Hola, perdón de antemano si me alargo mucho y por las faltas, que por desgracia tengo disortografía...
Soy el papi de dos gatos persas con pedigrí (Golden y Silver Shaded): mi hembra Opale y mi macho Ouragan (bueno, esos no son sus nombres oficiales, sino los que usamos en casa; sus nombres "reales" son Nyméria y Onizuka).
Mi pequeña Opale está embarazada, pero no sé exactamente de cuántos días porque a principios de marzo se cruzaron sin éxito (el macho aún era muy joven). El último cruce que vi fue el 10 de abril de 2019. Así que ya no debería tardar en parir; se le notan los gatitos en los costados y tiene la barriga durísima y con forma de pera, pero no noto que los bebés se muevan. Fui al vete la semana pasada y me dijo que todo iba bien (me preocupaban unos puntitos negros en las mamas), pero aunque el parto es inminente, sigo sin ver leche cuando le aprieto las mamas, y eso que las tiene enormes. Además, la gata pasa ya mucho tiempo en el nido que ha elegido o en el sofá conmigo (cuando está en su camita se pone a gritar hasta que me siento a su lado).
¡Me estoy empezando a preocupar! Sé que en los persas la gestación es larga, pero el veterinario me dijo que ya le tocaba y todavía nada de nada.

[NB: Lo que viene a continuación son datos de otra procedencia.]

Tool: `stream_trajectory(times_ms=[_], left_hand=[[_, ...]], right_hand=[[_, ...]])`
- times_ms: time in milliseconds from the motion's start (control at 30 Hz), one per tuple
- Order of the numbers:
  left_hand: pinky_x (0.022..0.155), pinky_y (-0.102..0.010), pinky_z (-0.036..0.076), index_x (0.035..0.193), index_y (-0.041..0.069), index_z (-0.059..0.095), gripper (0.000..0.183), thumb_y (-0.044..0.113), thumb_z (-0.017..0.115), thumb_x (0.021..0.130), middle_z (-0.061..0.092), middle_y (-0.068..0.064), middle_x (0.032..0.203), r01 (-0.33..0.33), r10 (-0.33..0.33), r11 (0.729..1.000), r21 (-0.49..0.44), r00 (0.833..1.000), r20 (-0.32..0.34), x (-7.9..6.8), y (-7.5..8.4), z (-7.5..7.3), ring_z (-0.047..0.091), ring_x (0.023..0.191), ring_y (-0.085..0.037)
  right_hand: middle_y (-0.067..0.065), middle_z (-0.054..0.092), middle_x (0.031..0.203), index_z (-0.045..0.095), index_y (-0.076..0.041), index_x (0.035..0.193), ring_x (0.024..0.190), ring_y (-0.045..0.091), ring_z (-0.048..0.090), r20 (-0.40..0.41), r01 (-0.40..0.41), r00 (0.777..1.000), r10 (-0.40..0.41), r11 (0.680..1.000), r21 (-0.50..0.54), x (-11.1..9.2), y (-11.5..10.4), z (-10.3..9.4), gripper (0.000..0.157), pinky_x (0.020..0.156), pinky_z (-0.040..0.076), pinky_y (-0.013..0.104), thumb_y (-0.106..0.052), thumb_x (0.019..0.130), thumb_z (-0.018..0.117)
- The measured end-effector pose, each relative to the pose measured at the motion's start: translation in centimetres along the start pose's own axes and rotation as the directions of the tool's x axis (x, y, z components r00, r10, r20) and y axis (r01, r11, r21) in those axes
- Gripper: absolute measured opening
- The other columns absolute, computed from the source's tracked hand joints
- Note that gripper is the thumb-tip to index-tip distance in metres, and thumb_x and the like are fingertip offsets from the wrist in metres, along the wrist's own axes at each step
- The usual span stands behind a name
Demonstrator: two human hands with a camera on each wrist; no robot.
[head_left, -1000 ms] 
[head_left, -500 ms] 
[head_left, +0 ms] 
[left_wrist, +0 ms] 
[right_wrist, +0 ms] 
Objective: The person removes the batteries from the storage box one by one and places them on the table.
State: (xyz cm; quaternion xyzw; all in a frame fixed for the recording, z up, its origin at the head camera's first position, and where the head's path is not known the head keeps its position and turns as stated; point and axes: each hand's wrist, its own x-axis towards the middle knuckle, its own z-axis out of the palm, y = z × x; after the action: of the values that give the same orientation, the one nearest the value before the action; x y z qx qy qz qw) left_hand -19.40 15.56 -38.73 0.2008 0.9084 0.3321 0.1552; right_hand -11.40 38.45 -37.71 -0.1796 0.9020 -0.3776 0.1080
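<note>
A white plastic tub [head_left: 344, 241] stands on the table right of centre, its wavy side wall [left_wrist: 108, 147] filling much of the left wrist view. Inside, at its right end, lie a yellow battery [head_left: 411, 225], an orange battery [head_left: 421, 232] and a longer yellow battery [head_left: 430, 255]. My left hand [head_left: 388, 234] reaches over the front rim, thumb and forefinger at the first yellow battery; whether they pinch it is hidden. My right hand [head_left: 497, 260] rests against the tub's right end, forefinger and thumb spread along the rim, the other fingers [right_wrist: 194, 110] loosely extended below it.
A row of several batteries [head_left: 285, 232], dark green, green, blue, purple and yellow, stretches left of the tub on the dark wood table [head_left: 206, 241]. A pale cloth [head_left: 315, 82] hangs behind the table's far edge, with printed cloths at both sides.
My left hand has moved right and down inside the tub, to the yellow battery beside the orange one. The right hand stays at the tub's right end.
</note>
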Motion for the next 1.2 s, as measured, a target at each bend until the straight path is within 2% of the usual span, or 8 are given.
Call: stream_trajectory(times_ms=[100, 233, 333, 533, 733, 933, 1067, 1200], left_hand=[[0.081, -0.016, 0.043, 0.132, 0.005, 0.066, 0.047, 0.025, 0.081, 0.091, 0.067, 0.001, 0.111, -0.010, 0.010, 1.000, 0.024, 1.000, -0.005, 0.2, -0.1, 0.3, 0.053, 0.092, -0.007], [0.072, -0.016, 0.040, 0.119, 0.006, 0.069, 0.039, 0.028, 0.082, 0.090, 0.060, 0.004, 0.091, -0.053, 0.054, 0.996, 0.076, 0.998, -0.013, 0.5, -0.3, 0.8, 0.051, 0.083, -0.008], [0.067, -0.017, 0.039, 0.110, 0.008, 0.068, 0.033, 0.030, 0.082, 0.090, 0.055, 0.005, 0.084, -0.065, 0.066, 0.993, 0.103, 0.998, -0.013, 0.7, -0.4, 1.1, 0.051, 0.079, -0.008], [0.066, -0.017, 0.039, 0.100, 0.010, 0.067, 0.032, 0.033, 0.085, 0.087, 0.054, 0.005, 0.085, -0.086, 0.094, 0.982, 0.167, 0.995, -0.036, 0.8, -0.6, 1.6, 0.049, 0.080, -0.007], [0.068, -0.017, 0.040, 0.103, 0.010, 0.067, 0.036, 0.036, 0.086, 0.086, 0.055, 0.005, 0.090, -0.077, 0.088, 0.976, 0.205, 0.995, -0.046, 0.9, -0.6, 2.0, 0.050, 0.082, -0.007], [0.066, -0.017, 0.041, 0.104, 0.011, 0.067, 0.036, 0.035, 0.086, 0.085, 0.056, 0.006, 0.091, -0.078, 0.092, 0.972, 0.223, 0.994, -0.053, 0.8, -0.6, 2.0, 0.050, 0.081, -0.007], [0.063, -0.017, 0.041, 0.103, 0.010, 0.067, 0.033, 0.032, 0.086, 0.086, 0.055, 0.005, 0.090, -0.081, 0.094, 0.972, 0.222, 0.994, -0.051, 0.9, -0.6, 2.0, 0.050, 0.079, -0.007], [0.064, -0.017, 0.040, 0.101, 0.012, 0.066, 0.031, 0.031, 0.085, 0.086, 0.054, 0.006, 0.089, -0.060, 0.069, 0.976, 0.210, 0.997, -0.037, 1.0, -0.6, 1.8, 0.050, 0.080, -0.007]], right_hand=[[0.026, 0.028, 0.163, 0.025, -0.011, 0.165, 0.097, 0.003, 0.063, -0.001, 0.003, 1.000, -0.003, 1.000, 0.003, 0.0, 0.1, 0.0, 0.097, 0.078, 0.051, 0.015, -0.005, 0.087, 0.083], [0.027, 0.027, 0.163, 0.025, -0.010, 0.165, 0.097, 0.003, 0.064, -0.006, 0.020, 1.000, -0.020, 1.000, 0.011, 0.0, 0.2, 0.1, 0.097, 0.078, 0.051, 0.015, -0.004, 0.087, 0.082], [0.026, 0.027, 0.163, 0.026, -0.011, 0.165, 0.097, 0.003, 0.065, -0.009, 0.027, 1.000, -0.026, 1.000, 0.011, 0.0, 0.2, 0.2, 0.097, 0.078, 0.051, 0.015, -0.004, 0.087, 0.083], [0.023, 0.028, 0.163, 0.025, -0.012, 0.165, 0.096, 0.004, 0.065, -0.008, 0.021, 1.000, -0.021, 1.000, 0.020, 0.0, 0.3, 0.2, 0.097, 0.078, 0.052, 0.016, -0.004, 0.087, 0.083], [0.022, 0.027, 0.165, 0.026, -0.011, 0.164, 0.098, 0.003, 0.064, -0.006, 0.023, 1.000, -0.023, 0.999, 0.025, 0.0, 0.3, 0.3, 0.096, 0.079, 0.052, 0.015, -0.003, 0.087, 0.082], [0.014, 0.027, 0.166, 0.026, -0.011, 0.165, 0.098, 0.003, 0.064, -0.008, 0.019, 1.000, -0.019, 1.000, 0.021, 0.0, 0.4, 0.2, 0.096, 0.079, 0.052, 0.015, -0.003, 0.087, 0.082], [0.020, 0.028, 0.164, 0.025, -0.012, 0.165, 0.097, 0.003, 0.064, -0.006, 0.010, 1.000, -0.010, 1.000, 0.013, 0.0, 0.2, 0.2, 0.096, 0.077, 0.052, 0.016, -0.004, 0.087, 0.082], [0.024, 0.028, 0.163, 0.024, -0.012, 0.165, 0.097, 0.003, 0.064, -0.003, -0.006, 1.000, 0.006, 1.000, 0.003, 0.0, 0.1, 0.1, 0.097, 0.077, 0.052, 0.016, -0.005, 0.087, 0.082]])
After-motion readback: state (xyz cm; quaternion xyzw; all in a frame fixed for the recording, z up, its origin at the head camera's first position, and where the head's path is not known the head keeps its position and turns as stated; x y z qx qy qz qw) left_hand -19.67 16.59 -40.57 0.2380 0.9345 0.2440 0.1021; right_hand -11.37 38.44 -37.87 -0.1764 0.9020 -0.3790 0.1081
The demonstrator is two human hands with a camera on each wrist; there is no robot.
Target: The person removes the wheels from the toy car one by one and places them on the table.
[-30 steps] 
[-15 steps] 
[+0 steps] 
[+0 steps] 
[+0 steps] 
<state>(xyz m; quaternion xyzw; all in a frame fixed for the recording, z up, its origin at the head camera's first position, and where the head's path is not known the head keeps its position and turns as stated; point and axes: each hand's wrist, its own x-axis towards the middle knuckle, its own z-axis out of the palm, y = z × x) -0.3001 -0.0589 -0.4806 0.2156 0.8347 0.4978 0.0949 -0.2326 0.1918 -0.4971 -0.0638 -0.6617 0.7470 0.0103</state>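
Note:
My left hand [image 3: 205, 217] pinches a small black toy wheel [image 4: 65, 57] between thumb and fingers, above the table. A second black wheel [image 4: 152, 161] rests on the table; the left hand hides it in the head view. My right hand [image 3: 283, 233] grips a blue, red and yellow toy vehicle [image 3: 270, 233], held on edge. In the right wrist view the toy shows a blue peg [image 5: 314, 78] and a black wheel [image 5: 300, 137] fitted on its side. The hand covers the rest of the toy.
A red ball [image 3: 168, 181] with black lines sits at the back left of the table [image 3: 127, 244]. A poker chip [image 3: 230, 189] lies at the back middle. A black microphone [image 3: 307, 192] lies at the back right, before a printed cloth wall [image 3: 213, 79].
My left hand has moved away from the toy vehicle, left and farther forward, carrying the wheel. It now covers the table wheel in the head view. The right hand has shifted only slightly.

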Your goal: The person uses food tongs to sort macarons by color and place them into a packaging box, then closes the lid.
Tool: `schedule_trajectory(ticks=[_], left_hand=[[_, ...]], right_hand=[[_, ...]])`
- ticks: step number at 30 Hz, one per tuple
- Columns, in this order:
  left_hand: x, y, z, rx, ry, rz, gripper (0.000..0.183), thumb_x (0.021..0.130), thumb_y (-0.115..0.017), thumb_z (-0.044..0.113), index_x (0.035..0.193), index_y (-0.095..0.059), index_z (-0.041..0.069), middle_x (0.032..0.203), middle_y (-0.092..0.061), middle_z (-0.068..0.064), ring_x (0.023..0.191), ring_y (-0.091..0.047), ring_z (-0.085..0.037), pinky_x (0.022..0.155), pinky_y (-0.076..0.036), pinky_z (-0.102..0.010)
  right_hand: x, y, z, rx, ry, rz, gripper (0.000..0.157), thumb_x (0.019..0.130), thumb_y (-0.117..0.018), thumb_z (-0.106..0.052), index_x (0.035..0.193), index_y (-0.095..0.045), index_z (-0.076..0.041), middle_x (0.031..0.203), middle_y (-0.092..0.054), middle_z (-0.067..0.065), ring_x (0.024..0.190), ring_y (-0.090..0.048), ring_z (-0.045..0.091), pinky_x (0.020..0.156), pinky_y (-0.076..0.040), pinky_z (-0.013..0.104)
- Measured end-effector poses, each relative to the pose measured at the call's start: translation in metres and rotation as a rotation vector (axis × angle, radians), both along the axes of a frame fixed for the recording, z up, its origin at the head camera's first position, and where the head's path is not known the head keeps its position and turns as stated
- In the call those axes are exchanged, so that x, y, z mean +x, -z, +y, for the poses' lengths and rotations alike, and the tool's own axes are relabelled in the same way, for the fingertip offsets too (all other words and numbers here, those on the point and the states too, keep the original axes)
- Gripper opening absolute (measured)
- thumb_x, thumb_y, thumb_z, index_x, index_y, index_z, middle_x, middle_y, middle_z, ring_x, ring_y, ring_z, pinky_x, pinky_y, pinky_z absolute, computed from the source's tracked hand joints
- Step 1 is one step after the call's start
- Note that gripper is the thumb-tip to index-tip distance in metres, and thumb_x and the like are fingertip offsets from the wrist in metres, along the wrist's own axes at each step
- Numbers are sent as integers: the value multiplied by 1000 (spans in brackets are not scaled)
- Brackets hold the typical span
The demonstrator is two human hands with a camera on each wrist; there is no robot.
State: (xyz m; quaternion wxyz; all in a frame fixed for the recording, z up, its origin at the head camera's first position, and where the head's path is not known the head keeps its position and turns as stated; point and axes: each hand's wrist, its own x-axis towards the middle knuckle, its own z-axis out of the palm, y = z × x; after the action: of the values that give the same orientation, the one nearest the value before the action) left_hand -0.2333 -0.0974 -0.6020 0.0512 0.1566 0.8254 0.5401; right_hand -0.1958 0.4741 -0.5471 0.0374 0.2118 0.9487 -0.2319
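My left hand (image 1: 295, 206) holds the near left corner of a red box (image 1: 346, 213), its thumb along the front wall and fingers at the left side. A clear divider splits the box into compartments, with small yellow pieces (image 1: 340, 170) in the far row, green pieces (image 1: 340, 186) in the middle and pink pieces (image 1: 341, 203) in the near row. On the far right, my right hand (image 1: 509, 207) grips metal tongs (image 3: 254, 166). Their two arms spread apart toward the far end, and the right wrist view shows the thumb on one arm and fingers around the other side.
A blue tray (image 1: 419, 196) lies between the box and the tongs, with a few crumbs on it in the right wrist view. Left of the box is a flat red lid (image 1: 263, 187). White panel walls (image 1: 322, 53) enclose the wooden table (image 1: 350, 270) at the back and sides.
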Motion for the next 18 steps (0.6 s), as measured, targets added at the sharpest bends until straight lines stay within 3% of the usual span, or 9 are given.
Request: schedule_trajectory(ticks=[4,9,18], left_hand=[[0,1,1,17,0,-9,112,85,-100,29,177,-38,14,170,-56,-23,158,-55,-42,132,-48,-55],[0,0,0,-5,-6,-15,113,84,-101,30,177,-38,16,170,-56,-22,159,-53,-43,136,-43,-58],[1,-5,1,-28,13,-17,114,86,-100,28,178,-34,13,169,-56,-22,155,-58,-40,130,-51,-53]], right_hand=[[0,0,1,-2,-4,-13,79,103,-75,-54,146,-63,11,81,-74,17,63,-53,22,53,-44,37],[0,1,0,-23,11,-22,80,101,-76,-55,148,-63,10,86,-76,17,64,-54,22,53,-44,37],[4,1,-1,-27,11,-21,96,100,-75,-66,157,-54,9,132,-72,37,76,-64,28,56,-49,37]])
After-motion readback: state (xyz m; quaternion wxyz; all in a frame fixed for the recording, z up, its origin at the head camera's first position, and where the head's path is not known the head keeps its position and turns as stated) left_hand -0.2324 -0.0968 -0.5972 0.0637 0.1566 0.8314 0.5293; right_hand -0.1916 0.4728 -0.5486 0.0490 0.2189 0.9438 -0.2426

El otro problema por el que necesito ayuda es que mi macho, Ouragan, se ha vuelto insoportable desde que ella está preñada. No para de correr, la muerde, la ataca, le arranca mechones enteros de pelo... No la deja comer para zamparse él todo el cuenco a toda pastilla, incluso llega a vomitar por comer tan rápido. A ella le he pasado a pienso de gatitos por el embarazo y él se pelea con ella para quitárselo. Sinceramente, la situación es invivible; está borde y desobediente. Antes era muy bueno y si daba una palmada paraba de hacer trastadas, ¡pero ahora me mira y sigue como si se riera de mí!
Siempre ha sido súper bueno, cariñoso y muy dulce con su compañera, nunca había sido violento. El veterinario nos ha dicho que puede ser por el exceso de atención que le damos a la hembra, que le dan celos, así que intentamos compensar dándole más mimos a él, comprándole juguetes nuevos... en fin, que ya no sabemos qué hacer. Se pasa las noches gritando, pero no a ella, sino delante de la puerta de nuestra habitación, y en cuanto nos levantamos se calma y se pone contento... de verdad, ahora mismo no hay quien lo aguante...
Mil gracias por adelantado, de verdad que necesito ayuda. El vete solo me ha dicho que lo encierre en una habitación hasta que ella para, pero me da mucha pena y no creo que castigarlo sea la solución...
¡Por favor, ayudadme y ayudadle a él!